Seu Tenório, viúvo, indo para os 80, irreverente e vaidoso, estava convencido de ter encontrado a razão pela qual commodities minerais apresentavam-se com os preços tão elevados no mercado internacional: O mineralograma que fizera a pedido de seu novo médico ortomolecular apontara que seu corpo tinha excesso de manganês, cobre, potássio, alumínio e chumbo, só para citar alguns dos minerais investigados. Outros apresentavam baixos índices, porém, o que não escapava da mordacidade daquele velhote tão alegre quanto invocado eram aqueles minerais que valiam uma fortuna mundo afora. Esses sim, excediam-lhe em abundância.

__ Claro, exclamou ele com a ironia de sempre. __ O que tenho em excesso só pode estar fazendo falta no mercado, por isso os preços sobem. __ O quê não compreendo bem, doutor, é o porquê de, tendo sido descoberto tamanho excedente de minerais tão valiosos em meu organismo, ao contrário de isto me beneficiar com alguma renda extra, eu tenho que gastar essa fortuna com o seu tratamento? Deixa pra lá, finalizou, enquanto dolorosamente assinava um graúdo cheque para compensar tão inusitada descoberta. __ Volte no mês que vem seu Tenório, mas, não vá deixar de tomar todos esses 150 comprimidos por dia, tal qual lhe receitei, viu?

Seu Tenório, excluída a força do trocadilho, era o que ele mesmo se denominava um “Radical Livre”. Era um tipo rebelde, alegre e ao mesmo tempo todo cheio de adjetivos terminados com o sufixo “oso”: capricho, teimoso, orgulhoso, opinioso, presunçoso e acima de tudo vaidoso.
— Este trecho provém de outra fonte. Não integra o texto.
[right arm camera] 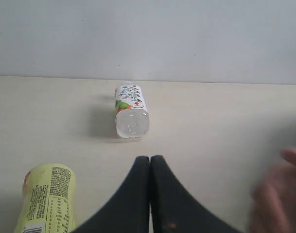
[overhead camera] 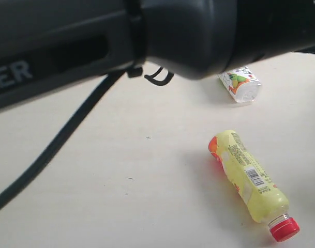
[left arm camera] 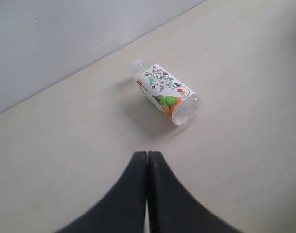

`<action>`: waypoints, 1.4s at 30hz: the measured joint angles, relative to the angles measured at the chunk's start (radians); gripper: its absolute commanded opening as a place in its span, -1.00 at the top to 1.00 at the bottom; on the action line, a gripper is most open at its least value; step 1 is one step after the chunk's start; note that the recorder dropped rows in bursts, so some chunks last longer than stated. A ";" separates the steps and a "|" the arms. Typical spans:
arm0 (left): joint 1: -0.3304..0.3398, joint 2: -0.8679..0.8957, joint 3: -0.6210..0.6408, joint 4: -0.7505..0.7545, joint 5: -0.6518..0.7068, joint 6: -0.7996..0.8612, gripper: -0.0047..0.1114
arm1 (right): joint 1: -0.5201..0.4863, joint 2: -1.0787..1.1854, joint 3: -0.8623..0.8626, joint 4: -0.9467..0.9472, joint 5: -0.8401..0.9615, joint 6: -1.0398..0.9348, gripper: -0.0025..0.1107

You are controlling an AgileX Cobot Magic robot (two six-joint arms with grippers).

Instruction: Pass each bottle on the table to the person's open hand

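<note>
Yellow bottle [overhead camera: 249,178], small clear bottle [overhead camera: 241,84] — lying apart on beige table [overhead camera: 147,170].
Left gripper [left arm camera: 148,154], right gripper [right arm camera: 150,158] — jaws pressed together.

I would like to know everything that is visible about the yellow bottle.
The yellow bottle looks like plastic. It is covered by a yellow printed wrap with small text and a barcode, and the wrap turns orange-red at the base end. A short clear neck leads to a red cap, which is closed. The bottle lies on its side on the table, on the right of the exterior view, with its cap toward the lower right. Only the table touches it.
</note>
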 measured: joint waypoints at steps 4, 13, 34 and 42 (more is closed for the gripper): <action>0.000 0.000 0.000 -0.006 0.000 -0.007 0.92 | 0.000 0.000 0.000 0.000 0.000 0.000 0.96; 0.008 -0.012 0.000 -0.023 0.002 -0.075 0.92 | 0.000 0.000 0.000 0.000 0.000 0.000 0.96; 0.001 -0.236 0.132 -0.229 0.004 -0.029 0.92 | 0.000 0.000 0.000 0.000 0.000 0.000 0.96; -0.003 -0.408 0.475 -0.222 0.002 -0.030 0.92 | 0.000 0.000 0.000 0.000 0.000 0.000 0.96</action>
Devido à predominância desse seu último “oso”, queria uma pele mais vistosa, cabelos com o antigo brilho que encantava moçoilas lá pelos saudosos idos de 50, uns 10 quilos a menos, tudo, tudo, com o propósito de voltar ao velho desempenho que o tornara famoso como garanhão de Ponte Grande, pedaço de mundo em que reinou absoluto na juventude.
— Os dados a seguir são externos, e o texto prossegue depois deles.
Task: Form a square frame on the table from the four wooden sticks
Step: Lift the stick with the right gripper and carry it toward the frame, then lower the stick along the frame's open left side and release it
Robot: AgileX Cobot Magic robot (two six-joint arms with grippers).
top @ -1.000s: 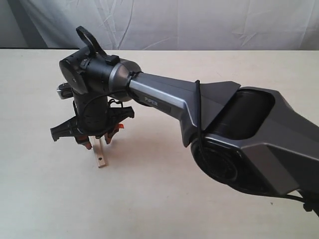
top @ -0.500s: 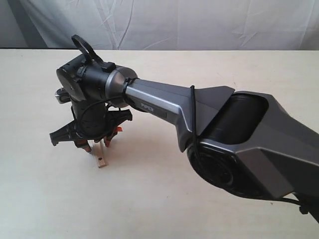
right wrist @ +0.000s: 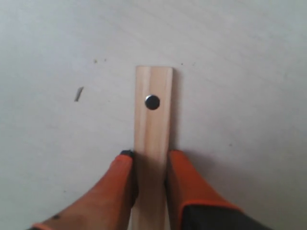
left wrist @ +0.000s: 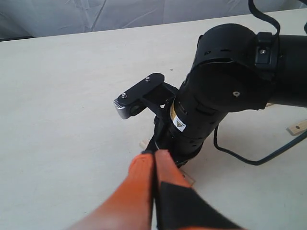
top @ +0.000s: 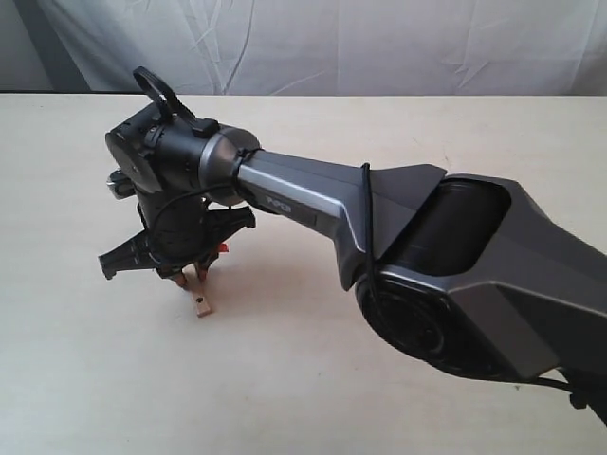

E não é que estava dando certo! Em poucos meses e dezenas de milhares de comprimidos com suplementos vitamínicos, dietas que excluíam a ingestão de gorduras, queijos, frituras, cozimento dos alimentos no vapor e outras milongas mais, lá estava o novo Tenório: corpo de bailarino de dança flamenga, cabelos, embora poucos, pretinhos e brilhosos, pele rosada que mais parecia a de um bebê bem nutrido e a aparente disposição de garanhão redivivo, agora pronto para voltar à lide. Danou-se a freqüentar os Bailes da Saudade com a autoconfiança plenamente recuperada.
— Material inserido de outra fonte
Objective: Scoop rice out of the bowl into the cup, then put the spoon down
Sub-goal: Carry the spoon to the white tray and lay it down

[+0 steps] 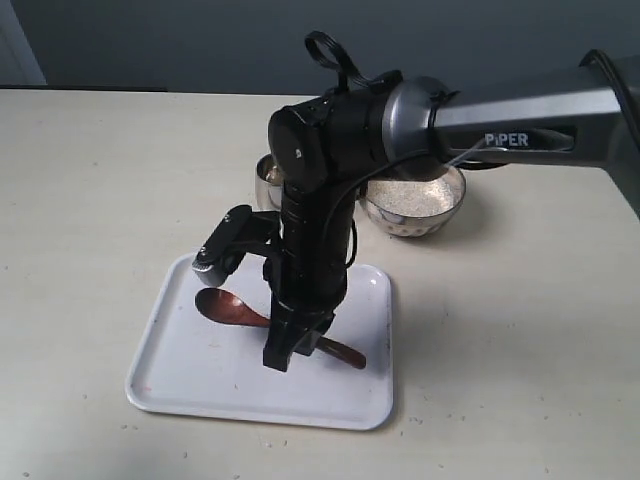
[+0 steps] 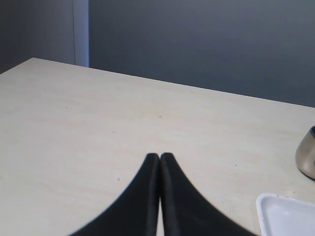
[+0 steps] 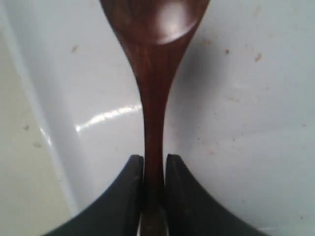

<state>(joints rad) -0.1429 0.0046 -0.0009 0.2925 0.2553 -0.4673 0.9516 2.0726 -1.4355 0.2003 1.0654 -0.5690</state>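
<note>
The dark reddish-brown spoon [image 1: 228, 306] lies low over the white tray [image 1: 190, 385], oval bowl to the left and handle end to the right. My right gripper [image 1: 282, 356] points down onto the tray, shut on the handle. In the right wrist view the spoon [image 3: 153, 73] runs between the fingers of the right gripper [image 3: 154, 160], and its scoop looks empty. The steel bowl [image 1: 440, 215] holds rice [image 1: 412, 193] behind the arm. The cup [image 1: 264, 181] peeks out left of the arm, its inside hidden. The left gripper [image 2: 160, 156] is shut over bare table, with the cup [image 2: 307, 157] at the frame edge.
A tray corner [image 2: 285, 214] shows in the left wrist view. The right arm [image 1: 520, 125] reaches across from the right, over the bowl. The tray [image 3: 246, 123] carries a few small specks. Pale tabletop [image 1: 520, 350] surrounds everything.
</note>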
__ Seu Tenório, pensei que nunca mais voltaria ao meu consultório, exclamou entre surpreso e feliz o orgulhoso médico ortomolecular ao recebê-lo para uma consulta não programada. __ Vejo que está tudo muito bem, não é mesmo? __ Não doutor, não está tudo bem, não! Por isso eu estou aqui e já lhe trouxe até um novo mineralograma para o que o senhor reveja minha situação. __ Realmente emagreci, melhorei a pele, meus cabelos agora têm mais brilho e, confesso, disse reduzindo o volume da voz para não parecer demasiadamente pretensioso, tenho tido muito sucesso em conquistar minhas gatonas nos bailes da vida. __ Então o que mais o senhor queria, seu Tenório? __ Olha doutor, atraio como nunca, conquisto, danço com juvenil disposição, mas na hora “H” não tem funcionado. Nem com toda a dieta e com os suplementos vitamínicos que ainda continuo tomando tem dado jeito, doutor...

__ Bem, seu Tenório, orgulho sempre em dizer que a minha medicina é muito eficiente na restauração - em nível das moléculas que formam as nossas células - das concentrações e funções de substâncias diversas. Nos últimos anos, o progresso dessa revolucionária medicina tem sido extraordinário. Evoluímos em favor da melhoria da qualidade de vida, mas, seu Tenório, dos diversos minerais excedentes no corpo humano - e isto é visível aqui no seu mineralograma - lamento informar-lhe de que não sabemos ainda como reduzir o nível do chumbo, principalmente quando ele se concentra em local tão inconveniente como é no seu caso.

__ Melhor seu Tenório, é aproveitar a sua renovada disposição para conquistar parceiras, levá-las para a cama e tornar-se o que popularmente já se denomina de um amante DVD. __ Mas, o que isto quer dizer, doutor?

__ Simples seu Tenório: Deita, Vira e Dorme!